How We Rated the Stores
Last updated September 2018
To evaluate prices, we conducted a market basket price survey. The market basket consisted of 154 items and included national-brand nonperishables and fresh produce, meat, and dairy products. Our ratings tables indicate how each store’s prices compared to the average prices for national-brand and non-brand (fresh meat, produce, and dairy) items at all the stores we surveyed.
Our ratings tables report price comparison scores, which indicate how the chains and stores stack up when compared to the average prices offered by all surveyed stores. A score of $90 indicates prices about 10 percent cheaper than the all-store average for the same products; a score of $110 indicates prices about 10 percent more expensive than average.
Clicking on the name of a chain or store pulls up a detailed ratings page for it. These report a separate price comparison score for only the fresh produce items in our market basket, a score for the fresh meat items, and a score that indicates the effect of substituting the cheapest available brand in each store for about one-sixth of the national-brand items.
Since the market basket includes fresh meat and produce, store-to-store quality differences may account for some price differences. Also, savings might vary depending on such factors as the extent to which shoppers take advantage of specials and coupons.
For our survey, we used available sale prices and assumed shoppers would use club cards at all stores that offered them.
To compare prices at specialty stores, such as Trader Joe’s, with prices at conventional supermarkets, we used a modified survey that compared the prices of their independent store brands against the national-brand products in our market basket. (When comparing prices, we used per-unit pricing—for example, price per ounce.) We also used a modified survey to compare prices between conventional supermarkets and warehouse stores.
We also did a separate comparison for warehouse stores. Because these outlets stocked so few items in the sizes of our basic market basket, we looked for items of any size, so long as they were the same brands. We then used unit prices (for example, price per pound) to calculate the warehouse stores’ prices for amounts specified in the market basket. After this adjustment, we compared the prices of items at the warehouse stores with prices for the same brands at several other stores. Bear in mind that this is not an “apples-to-apples” comparison; the sizes of the items priced at the warehouse stores were usually larger than the sizes of the items priced at the other stores, so the warehouse stores enjoy an advantage in such a comparison.
We also used our market basket survey to shop prices at grocery delivery services. We then compared the cost of groceries at these services with the average costs we found at local grocery stores, assuming you’d spend $200 a week at the average-cost local supermarket and get one delivery a week and taking into account any additional delivery fees and a 10 percent tip (for companies that allow gratuities).

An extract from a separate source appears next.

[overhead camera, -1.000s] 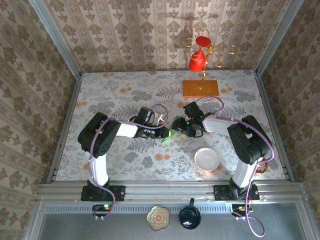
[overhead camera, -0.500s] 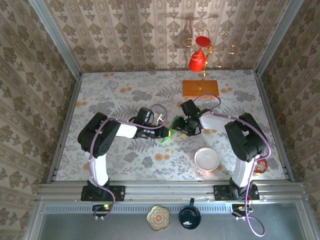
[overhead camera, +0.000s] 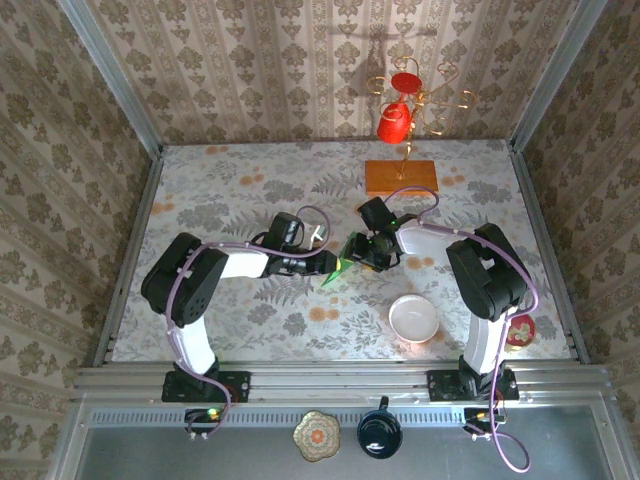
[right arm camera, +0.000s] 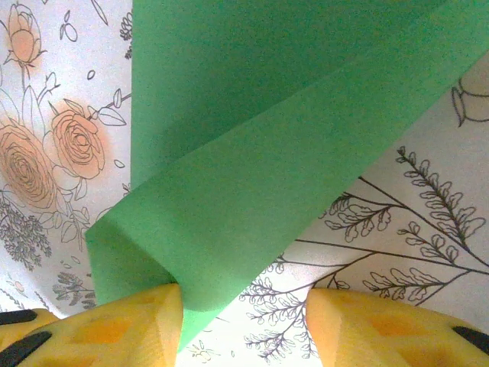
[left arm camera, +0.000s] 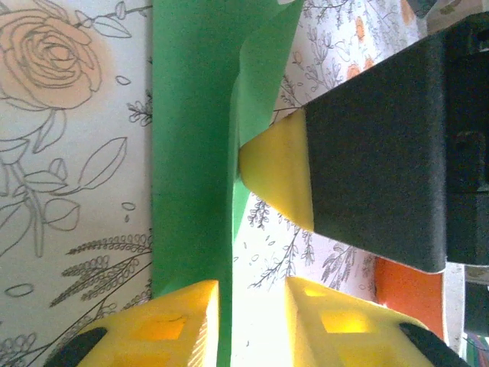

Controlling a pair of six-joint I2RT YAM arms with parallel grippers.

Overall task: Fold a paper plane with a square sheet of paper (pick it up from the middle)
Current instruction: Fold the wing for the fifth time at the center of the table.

All our price research was conducted July 16–23, 2018. Keep in mind that grocery store and delivery options are changing rapidly—a few went online or disappeared while we were doing our price research and writing this. Notably, Walmart continues to expand its delivery service areas around the U.S., and Amazon continues to tinker with its new Whole Foods acquisition. By the time you read this, more changes likely occurred.

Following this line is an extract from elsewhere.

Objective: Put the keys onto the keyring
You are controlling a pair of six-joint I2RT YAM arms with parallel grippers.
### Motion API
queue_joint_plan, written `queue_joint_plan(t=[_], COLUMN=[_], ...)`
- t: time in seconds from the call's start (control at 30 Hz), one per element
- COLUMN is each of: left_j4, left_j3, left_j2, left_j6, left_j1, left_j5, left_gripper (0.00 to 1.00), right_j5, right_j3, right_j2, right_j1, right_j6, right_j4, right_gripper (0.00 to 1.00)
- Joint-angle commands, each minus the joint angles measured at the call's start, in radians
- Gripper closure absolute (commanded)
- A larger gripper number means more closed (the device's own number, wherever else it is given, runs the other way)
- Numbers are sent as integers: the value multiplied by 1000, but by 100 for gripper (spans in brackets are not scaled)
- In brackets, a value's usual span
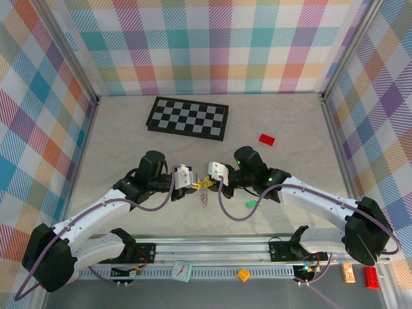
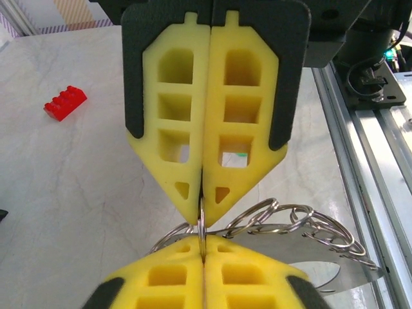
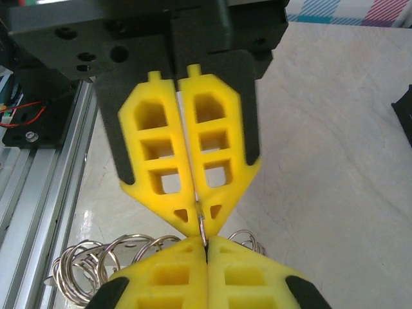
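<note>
Both arms meet tip to tip out in front of the chequered board (image 1: 187, 118), on its near side and about level with its right end. The left gripper (image 2: 205, 264) has its fingers closed on a strand of the keyring (image 2: 290, 222). The right gripper (image 3: 206, 248) pinches the same strand from the opposite side, its fingers pressed shut too. The rest of the ring dangles below them as a loose tangle of thin wire loops.

It looks light, springy and slick, so I'd guess it twists easily. A hold on one strand close to the split seems wiser than grabbing the bundle. The green key (image 1: 251, 204) lies on the counter (image 1: 290, 167), nearer than the board and off past its right end. It is tiny, and its plastic head looks the best place to take hold.
</note>
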Motion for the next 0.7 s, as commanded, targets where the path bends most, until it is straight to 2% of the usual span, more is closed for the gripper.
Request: queue_joint_plan(t=[0.0, 0.07, 0.2, 0.43, 0.67], left_j4=[18, -10, -88, -173, -189], left_j3=[-11, -16, -24, -62, -66], left_j2=[-36, -65, -139, -273, -277], left_j6=[14, 14, 13, -12, -9], left_j1=[-11, -12, -14, -15, -15], left_j5=[-18, -61, -140, -205, -192], left_gripper=[73, 65, 61, 62, 64], right_j5=[-12, 34, 117, 234, 261], right_j3=[18, 8, -16, -59, -78], right_j2=[0, -9, -23, -32, -37], right_j1=[12, 26, 59, 116, 133], right_j6=[-27, -53, -110, -199, -227], right_j4=[11, 11, 39, 109, 140], right_gripper=[100, 100, 100, 100, 100])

Our ratings tables also report how area consumers (Checkbook subscribers plus other consumers we randomly invite to take our survey) rated stores’ products and service. The survey asked respondents to rate supermarkets “inferior,” “adequate,” or “superior” on various aspects of quality, from “quality of fresh produce” to “convenience of store layout” to “overall quality.” Our ratings tables report (for chains and stores that received at least 10 ratings) the percentage of customers who rated it “superior” on each question.